The loan closing will follow board approval and — if final documents are executed — staff said the district is scheduled to receive the loan proceeds on Sept. 19. The district’s finance director, Dominic Satania, introduced municipal bond advisor representatives from Stifel Public Finance. Nicholas Kane of Stifel told the board the NMFA offered the district a “very competitive interest rate” and that the borrowing is tax‑exempt because of the projects submitted through NMFA.
Board members asked about legal review, repayment structure and the effect on the mill levy. Board attorney testified she had reviewed the package and provided a memo supporting the transaction. Stifel and staff described a plan of finance intended to level the mill levy while structuring repayments over four years. The district’s advisers said the first year’s levy is set so the rate remains largely unchanged and that the plan intentionally allows the district to pursue future state matching funds through PSFA programs.

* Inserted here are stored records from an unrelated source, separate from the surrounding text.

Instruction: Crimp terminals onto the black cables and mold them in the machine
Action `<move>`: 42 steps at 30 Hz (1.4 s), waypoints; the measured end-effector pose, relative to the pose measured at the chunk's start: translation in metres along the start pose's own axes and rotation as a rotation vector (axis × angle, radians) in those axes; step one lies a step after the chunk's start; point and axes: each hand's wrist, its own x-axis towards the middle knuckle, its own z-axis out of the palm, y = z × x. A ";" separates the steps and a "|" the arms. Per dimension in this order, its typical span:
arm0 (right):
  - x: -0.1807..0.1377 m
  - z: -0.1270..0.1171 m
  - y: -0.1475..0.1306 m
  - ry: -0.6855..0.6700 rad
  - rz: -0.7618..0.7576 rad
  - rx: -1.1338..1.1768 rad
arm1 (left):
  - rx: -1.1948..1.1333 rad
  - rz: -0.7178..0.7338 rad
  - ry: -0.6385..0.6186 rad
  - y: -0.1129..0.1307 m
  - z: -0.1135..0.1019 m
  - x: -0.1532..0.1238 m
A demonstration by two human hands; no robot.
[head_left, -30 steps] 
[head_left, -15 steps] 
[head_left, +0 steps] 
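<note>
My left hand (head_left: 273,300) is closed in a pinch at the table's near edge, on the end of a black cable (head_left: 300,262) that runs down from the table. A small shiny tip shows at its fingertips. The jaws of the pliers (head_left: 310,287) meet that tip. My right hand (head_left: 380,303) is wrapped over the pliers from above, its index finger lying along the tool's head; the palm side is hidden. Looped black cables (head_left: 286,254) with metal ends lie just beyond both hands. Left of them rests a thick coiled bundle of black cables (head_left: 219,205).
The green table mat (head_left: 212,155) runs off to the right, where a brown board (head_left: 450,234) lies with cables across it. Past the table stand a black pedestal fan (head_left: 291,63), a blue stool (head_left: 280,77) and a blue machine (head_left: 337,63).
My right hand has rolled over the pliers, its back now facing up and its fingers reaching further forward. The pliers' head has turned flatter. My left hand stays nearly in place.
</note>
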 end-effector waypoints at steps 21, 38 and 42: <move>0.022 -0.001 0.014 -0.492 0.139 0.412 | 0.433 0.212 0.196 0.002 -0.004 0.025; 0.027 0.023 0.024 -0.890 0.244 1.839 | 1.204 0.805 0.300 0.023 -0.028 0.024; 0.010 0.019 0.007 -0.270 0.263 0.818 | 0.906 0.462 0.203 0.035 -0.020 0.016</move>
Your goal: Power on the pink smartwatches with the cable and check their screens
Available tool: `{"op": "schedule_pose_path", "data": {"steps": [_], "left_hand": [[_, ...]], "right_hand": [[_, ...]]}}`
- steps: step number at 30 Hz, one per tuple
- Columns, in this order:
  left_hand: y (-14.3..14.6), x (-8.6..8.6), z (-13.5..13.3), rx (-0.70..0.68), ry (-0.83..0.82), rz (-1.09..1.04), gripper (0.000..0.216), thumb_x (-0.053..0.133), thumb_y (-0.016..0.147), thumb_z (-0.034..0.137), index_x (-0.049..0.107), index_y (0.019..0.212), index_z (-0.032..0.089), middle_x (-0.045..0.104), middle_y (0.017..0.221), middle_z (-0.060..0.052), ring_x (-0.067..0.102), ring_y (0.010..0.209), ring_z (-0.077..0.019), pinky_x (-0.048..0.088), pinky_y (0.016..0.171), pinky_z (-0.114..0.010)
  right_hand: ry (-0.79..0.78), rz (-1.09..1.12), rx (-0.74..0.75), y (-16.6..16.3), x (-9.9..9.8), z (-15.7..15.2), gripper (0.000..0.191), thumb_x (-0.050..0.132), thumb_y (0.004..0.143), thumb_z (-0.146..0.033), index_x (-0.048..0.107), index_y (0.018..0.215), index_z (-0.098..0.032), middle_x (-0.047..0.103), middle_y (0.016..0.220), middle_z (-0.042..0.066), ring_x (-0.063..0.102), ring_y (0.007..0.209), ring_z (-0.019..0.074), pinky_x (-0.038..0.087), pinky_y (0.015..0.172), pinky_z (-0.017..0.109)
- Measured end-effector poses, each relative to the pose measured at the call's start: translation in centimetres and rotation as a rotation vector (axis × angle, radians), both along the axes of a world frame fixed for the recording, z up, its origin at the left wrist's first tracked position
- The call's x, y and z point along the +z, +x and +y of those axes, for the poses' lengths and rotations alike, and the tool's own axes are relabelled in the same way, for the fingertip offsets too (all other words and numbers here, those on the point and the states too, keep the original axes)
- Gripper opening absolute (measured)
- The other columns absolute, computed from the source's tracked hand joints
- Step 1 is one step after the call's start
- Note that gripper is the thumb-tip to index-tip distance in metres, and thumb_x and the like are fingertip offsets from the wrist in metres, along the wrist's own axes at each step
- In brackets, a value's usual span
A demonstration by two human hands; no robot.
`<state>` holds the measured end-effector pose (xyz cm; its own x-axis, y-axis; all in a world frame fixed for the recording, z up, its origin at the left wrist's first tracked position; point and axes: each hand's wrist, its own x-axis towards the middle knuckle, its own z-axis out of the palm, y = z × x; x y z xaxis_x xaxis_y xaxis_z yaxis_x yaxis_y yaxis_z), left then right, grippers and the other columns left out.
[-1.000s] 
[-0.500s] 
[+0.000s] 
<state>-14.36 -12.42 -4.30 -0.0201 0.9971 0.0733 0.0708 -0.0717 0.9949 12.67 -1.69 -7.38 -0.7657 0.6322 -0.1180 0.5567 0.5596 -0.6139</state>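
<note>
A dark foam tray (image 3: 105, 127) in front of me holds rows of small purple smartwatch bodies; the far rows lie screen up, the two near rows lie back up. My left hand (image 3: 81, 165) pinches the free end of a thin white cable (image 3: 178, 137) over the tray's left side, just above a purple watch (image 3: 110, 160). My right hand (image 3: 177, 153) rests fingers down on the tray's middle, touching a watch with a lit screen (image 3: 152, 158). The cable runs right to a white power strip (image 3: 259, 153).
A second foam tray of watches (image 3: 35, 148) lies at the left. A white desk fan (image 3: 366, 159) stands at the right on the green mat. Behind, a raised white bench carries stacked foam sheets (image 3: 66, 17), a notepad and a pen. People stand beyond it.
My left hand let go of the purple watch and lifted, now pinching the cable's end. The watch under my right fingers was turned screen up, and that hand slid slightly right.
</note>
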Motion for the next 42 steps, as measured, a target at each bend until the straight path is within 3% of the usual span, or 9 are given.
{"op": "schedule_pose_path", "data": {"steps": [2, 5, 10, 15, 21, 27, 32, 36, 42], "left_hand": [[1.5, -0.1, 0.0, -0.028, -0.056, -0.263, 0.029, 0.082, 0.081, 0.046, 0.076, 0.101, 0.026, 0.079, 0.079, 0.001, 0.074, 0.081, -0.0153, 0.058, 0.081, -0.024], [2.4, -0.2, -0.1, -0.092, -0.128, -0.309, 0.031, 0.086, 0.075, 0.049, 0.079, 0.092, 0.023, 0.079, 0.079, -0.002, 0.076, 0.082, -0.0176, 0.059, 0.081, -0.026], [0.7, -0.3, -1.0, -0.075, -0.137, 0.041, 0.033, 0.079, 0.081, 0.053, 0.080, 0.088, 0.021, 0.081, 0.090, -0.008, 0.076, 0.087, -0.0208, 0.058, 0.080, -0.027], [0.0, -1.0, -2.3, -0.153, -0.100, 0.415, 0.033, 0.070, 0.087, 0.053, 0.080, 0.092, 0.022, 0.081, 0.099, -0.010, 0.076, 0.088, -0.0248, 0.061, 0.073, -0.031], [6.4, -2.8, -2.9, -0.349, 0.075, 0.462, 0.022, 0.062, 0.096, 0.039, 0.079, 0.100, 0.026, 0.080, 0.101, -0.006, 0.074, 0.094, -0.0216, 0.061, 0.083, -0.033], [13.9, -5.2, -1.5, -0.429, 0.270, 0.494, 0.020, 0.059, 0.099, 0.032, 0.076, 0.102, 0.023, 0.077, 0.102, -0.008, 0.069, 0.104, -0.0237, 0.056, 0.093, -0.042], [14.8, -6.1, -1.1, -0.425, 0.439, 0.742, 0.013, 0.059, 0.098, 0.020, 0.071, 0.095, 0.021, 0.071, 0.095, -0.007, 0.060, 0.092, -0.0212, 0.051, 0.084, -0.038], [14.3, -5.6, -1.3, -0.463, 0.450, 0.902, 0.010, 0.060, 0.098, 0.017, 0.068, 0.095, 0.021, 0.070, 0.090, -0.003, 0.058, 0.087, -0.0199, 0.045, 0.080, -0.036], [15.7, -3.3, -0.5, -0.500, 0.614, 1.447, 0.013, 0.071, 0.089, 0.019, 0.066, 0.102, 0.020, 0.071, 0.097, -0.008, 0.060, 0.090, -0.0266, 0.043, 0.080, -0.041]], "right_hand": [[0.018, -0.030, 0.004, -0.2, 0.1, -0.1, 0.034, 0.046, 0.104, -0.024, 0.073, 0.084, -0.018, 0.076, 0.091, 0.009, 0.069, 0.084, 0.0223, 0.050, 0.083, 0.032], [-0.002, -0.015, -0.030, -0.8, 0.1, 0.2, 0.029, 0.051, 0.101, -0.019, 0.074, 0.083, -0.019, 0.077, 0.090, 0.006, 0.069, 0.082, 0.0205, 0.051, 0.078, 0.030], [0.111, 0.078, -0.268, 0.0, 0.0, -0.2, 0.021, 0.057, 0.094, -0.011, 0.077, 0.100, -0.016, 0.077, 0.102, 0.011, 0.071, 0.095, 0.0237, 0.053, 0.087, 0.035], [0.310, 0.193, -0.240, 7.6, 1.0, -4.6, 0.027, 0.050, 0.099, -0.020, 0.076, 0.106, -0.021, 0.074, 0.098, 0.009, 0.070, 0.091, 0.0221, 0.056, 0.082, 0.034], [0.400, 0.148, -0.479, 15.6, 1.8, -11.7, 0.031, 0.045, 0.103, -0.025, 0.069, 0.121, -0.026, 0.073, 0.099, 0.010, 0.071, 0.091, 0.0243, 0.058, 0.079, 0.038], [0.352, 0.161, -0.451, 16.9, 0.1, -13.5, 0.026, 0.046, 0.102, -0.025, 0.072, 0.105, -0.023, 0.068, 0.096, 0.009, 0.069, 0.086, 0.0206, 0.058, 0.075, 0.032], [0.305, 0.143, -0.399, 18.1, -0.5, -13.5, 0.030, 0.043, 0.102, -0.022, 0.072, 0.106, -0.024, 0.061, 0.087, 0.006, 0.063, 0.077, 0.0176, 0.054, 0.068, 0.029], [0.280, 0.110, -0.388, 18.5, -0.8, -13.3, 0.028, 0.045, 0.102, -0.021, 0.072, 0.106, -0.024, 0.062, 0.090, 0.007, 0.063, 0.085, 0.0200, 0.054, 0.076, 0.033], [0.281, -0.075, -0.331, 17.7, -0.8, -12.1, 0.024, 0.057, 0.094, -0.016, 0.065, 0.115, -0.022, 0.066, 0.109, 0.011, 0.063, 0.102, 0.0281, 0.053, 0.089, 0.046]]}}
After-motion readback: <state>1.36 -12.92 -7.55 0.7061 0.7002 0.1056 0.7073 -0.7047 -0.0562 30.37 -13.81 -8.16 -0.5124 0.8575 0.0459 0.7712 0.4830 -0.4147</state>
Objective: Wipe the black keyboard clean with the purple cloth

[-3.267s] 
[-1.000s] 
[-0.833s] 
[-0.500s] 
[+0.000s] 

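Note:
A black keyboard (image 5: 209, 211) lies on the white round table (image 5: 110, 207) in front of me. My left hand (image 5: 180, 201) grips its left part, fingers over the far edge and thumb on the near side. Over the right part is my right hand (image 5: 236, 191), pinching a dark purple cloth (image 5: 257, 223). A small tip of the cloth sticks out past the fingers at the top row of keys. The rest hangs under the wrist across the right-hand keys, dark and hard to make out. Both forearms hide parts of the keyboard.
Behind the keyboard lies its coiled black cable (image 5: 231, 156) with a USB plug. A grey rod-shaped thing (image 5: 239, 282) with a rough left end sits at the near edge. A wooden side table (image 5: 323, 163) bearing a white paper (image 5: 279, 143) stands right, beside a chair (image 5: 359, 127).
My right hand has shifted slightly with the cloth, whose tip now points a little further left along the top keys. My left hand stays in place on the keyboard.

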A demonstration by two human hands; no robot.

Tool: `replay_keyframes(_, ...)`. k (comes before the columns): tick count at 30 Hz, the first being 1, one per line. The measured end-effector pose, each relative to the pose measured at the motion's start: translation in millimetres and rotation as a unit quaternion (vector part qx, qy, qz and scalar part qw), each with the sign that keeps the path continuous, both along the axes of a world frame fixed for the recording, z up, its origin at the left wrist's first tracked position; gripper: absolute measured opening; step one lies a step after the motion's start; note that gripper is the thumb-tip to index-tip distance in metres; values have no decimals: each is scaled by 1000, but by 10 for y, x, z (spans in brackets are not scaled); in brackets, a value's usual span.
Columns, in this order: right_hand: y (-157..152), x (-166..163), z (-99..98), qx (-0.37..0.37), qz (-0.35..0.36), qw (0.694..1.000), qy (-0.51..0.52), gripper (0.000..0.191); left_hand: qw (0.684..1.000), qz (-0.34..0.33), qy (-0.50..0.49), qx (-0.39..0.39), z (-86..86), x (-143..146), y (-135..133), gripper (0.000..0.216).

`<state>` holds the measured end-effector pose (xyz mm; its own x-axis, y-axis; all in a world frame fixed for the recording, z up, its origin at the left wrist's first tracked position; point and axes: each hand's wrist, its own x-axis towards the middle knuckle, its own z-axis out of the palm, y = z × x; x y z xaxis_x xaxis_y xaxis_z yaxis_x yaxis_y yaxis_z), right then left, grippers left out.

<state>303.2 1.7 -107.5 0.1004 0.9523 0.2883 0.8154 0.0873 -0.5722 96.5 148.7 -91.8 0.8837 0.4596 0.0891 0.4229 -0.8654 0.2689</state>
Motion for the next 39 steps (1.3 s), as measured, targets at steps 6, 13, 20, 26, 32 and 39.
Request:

Board discussion also covered prepayment options and cost if the district repays early. Stifel said because the note matures in four years there is no standard early‑call/prepayment option; adding a prepayment (a “call”) from closing would raise the interest rate. A board member pressed for a simple example of the levy effect; Stifel said a 0.8‑mill change equates to about $26.40 annually on a $100,000 home (about $2.20 per month if taxes are paid monthly). Stifel also illustrated total debt service on the $5 million as about $5.2 million over four years (roughly $200,000 in interest at the 2.48% rate).
The formal motion before the board was to approve (a) the resolution authorizing the lease‑purchase agreement, (b) the lease‑purchase agreement, and (c) the escrow agreement. Board member Montoya made the motion; the motion was seconded by Lasquez; the roll‑call votes recorded Montoya, Aspis, Haske and Wells voting yes. The board president announced the motion carried, 4–0.
Board members and staff said the proceeds are earmarked for technology equipment and that the financing is separate from operating revenue. Staff stressed operational budgeting and state aid remain distinct from capital financing for facilities and equipment under SB 9 capital maintenance rules.
The board also approved adjournment of the special meeting and moved into the scheduled work session.